A word-for-word repeat of all the data is the goal.

────────────────

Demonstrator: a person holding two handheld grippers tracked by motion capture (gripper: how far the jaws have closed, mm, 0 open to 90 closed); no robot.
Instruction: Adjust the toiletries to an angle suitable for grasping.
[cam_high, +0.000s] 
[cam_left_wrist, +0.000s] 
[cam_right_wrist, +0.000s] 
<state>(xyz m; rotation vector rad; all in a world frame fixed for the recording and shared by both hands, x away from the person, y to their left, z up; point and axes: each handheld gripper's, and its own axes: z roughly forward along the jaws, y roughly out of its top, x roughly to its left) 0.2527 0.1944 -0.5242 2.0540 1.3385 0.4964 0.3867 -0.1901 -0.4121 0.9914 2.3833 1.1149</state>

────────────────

• [TASK RESPONSE]
Demonstrator: a person holding two handheld grippers tracked by motion capture (gripper: how far the jaws have closed, mm, 0 open to 90 closed); no robot.
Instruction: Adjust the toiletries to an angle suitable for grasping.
[cam_high, +0.000s] 
[cam_left_wrist, +0.000s] 
[cam_right_wrist, +0.000s] 
<state>(xyz m; rotation vector rad; all in a world frame fixed for the recording and shared by both hands, x away from the person, y to their left, z up; point and axes: each handheld gripper's, and its own axes: z roughly forward along the jaws, y roughly out of its top, x roughly to its left) 0.2527 0.1944 -0.5242 2.0540 1.3385 0.4964 0.3867 -0.1901 -0.4121 0.9914 2.3833 1.1149</state>

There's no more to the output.